▶ TASK PROMPT
The data must be reproduced verbatim; images are to be omitted.

..............................

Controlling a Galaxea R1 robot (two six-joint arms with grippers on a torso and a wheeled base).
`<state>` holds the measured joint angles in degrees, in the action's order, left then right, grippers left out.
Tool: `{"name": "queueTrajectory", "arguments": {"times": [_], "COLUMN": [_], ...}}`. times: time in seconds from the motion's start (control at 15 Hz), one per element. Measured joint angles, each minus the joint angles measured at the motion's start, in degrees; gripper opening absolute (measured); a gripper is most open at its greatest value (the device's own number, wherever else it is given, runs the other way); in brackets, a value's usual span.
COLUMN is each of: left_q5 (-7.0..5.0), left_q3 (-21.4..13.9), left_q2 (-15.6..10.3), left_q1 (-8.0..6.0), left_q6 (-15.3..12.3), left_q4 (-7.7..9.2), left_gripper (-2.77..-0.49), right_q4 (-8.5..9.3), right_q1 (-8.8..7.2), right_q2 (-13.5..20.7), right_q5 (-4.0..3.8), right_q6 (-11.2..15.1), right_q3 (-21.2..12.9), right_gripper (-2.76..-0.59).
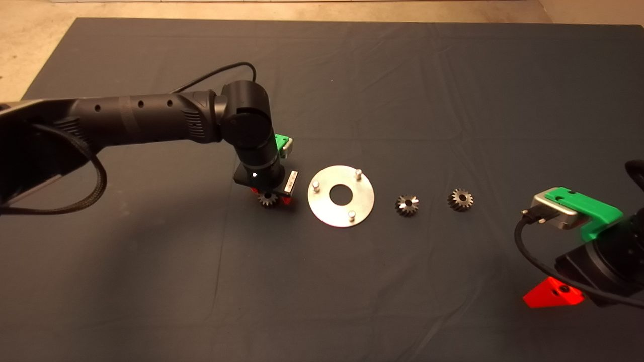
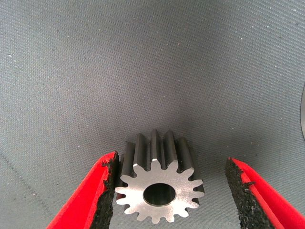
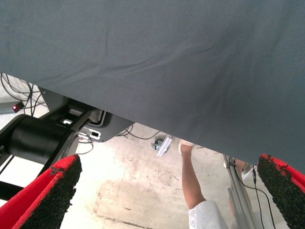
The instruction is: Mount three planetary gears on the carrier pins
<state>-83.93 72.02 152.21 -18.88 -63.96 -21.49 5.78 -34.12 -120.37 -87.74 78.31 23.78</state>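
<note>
Three planetary gears lie flat on the dark mat. One gear (image 1: 267,200) (image 2: 159,191) sits just left of the shiny disc (image 1: 327,208), between the open fingers of my left gripper (image 1: 270,195) (image 2: 171,160). One pad (image 2: 107,191) is very near its teeth and the other pad (image 2: 243,195) stands well apart. The disc's three carrier pins (image 1: 316,186) (image 1: 358,174) (image 1: 352,215) stand upright and bare. Two more gears (image 1: 407,205) (image 1: 460,199) lie to the right of the disc. My right gripper (image 1: 553,296) (image 3: 169,162) is open and empty, parked at the lower right.
The left arm (image 1: 151,118) reaches in from the left with a looping cable (image 1: 75,201). In the right wrist view the mat's edge (image 3: 143,119) shows with the floor, a robot base (image 3: 43,138) and a person's leg (image 3: 193,181) beyond it.
</note>
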Motion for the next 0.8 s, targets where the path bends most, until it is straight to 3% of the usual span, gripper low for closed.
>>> {"name": "queueTrajectory", "arguments": {"times": [0.4,0.8], "left_q5": [-0.09,-0.77], "left_q3": [0.0,0.0], "left_q2": [0.0,0.0], "left_q1": [-0.02,0.00], "left_q6": [2.9,3.7], "left_q4": [0.55,0.83], "left_gripper": [-1.73,-1.73], "right_q4": [0.00,0.00], "right_q1": [0.00,0.00], "right_q2": [0.0,0.0], "right_q5": [0.00,0.00], "right_q6": [0.0,0.0], "right_q3": [0.0,0.0], "right_gripper": [-0.61,-0.61]}}
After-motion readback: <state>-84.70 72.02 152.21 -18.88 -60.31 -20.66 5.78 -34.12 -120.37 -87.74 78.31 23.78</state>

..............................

▶ ANSWER
Controlling a Galaxea R1 robot (two six-joint arms with grippers on a torso and a wheeled base).
`<state>` holds the measured joint angles in degrees, in the action's order, left then right, grippers left out.
Tool: `{"name": "queueTrajectory", "arguments": {"times": [_], "COLUMN": [_], ...}}`. times: time in seconds from the motion's start (control at 15 Hz), one per element. Measured joint angles, each minus the joint angles measured at the motion's start, in degrees; gripper opening absolute (measured); a gripper is most open at its greatest value (the device's own number, wherever else it is given, runs the other way); in brackets, a value's usual span.
COLUMN is each of: left_q5 (-7.0..5.0), left_q3 (-21.4..13.9), left_q2 (-15.6..10.3), left_q1 (-8.0..6.0), left_q6 (-15.3..12.3), left_q4 (-7.7..9.2), left_gripper (-2.77..-0.49), right_q4 (-8.5..9.3), right_q1 (-8.8..7.2), right_q2 (-13.5..20.7), right_q5 (-4.0..3.8), right_q6 (-11.2..15.1), right_q3 (-21.2..12.9), right_gripper (-2.76..-0.59).
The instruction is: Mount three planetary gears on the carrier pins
<state>-83.93 72.02 152.21 -18.88 -63.96 -21.49 5.78 -34.12 -120.37 -87.74 78.31 23.78</state>
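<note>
Three planetary gears lie flat on the dark mat. One gear (image 1: 267,200) (image 2: 159,191) sits just left of the shiny disc (image 1: 327,208), between the open fingers of my left gripper (image 1: 270,195) (image 2: 171,160). One pad (image 2: 107,191) is very near its teeth and the other pad (image 2: 243,195) stands well apart. The disc's three carrier pins (image 1: 316,186) (image 1: 358,174) (image 1: 352,215) stand upright and bare. Two more gears (image 1: 407,205) (image 1: 460,199) lie to the right of the disc. My right gripper (image 1: 553,296) (image 3: 169,162) is open and empty, parked at the lower right.
The left arm (image 1: 151,118) reaches in from the left with a looping cable (image 1: 75,201). In the right wrist view the mat's edge (image 3: 143,119) shows with the floor, a robot base (image 3: 43,138) and a person's leg (image 3: 193,181) beyond it.
</note>
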Motion for the next 0.8 s, targets where the path bends most, until it is straight to 3% of the usual span, gripper low for closed.
>>> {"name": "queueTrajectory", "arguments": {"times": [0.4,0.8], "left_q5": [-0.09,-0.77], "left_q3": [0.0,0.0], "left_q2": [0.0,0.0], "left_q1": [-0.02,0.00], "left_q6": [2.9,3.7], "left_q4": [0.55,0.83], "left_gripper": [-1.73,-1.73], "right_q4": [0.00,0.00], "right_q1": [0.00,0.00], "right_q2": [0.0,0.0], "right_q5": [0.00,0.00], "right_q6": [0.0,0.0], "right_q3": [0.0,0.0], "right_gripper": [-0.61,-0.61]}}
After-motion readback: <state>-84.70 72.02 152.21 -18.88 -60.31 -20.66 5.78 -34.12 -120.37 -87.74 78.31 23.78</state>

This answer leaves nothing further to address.